Your output should be one number, which is how many lines in the material contain "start".

---------- Dataset excerpt

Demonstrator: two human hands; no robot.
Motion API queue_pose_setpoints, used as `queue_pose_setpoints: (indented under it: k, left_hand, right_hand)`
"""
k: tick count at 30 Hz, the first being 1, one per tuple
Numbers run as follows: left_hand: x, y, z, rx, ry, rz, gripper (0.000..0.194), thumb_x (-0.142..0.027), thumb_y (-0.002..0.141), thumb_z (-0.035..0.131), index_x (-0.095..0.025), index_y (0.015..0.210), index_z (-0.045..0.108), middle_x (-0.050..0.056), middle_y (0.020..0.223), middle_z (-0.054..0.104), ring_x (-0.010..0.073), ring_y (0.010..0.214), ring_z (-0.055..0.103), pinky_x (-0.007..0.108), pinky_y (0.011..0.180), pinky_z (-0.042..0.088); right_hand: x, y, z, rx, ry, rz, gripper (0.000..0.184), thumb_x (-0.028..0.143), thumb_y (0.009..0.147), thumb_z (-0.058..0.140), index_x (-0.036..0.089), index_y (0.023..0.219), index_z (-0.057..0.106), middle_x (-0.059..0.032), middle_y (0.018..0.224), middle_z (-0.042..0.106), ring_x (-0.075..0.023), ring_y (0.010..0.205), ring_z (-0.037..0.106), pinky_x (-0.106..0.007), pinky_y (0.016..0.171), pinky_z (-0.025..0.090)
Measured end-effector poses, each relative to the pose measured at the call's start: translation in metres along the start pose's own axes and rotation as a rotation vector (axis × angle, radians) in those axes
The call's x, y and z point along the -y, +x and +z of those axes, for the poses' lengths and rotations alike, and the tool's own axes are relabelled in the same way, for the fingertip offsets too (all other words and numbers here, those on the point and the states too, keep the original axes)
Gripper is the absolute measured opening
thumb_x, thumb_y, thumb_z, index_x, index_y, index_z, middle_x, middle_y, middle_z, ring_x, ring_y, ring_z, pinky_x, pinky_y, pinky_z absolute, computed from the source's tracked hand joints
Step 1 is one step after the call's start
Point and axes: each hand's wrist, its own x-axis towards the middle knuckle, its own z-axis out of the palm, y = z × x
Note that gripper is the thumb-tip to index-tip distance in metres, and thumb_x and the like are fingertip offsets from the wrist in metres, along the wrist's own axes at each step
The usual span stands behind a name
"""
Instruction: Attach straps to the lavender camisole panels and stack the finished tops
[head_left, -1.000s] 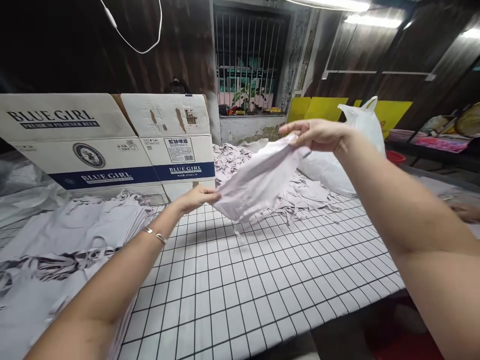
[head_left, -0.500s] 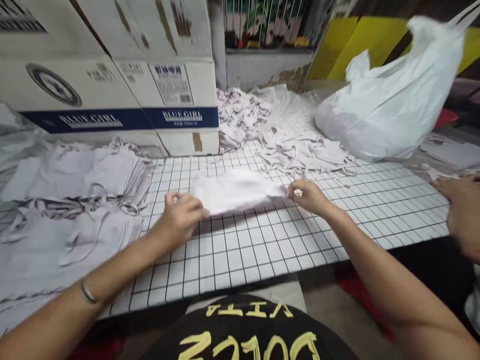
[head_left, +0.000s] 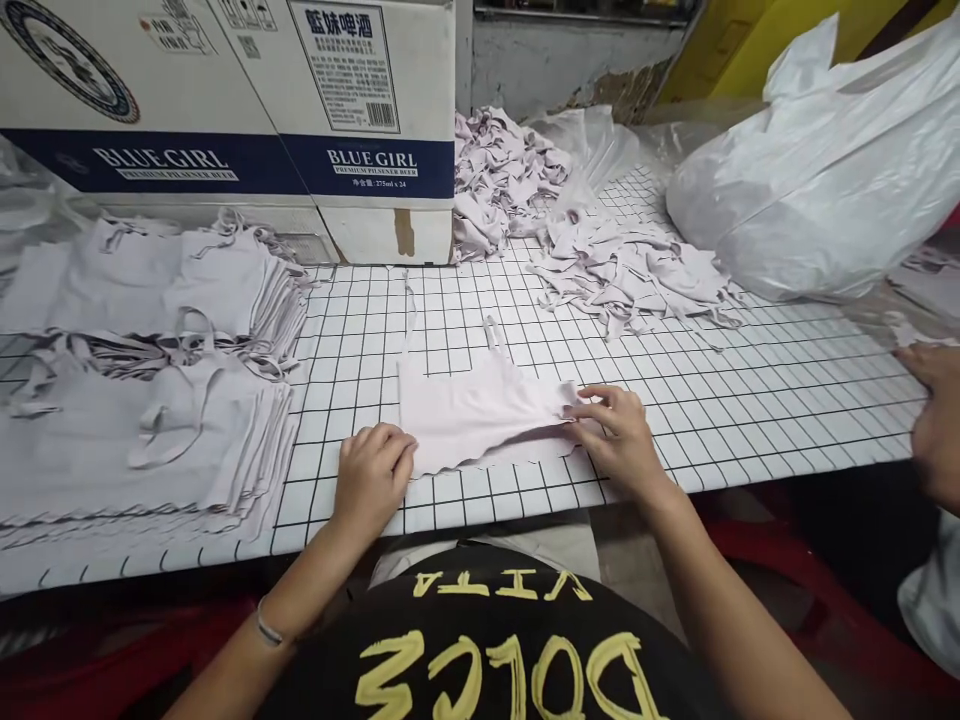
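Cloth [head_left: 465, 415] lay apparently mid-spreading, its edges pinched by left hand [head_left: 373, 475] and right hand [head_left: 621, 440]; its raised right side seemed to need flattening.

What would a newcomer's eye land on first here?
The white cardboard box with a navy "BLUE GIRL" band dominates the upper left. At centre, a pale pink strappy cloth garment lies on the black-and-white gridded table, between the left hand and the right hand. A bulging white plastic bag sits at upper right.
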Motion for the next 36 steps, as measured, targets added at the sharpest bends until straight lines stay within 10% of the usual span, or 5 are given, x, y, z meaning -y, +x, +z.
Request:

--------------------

## Written solution:
2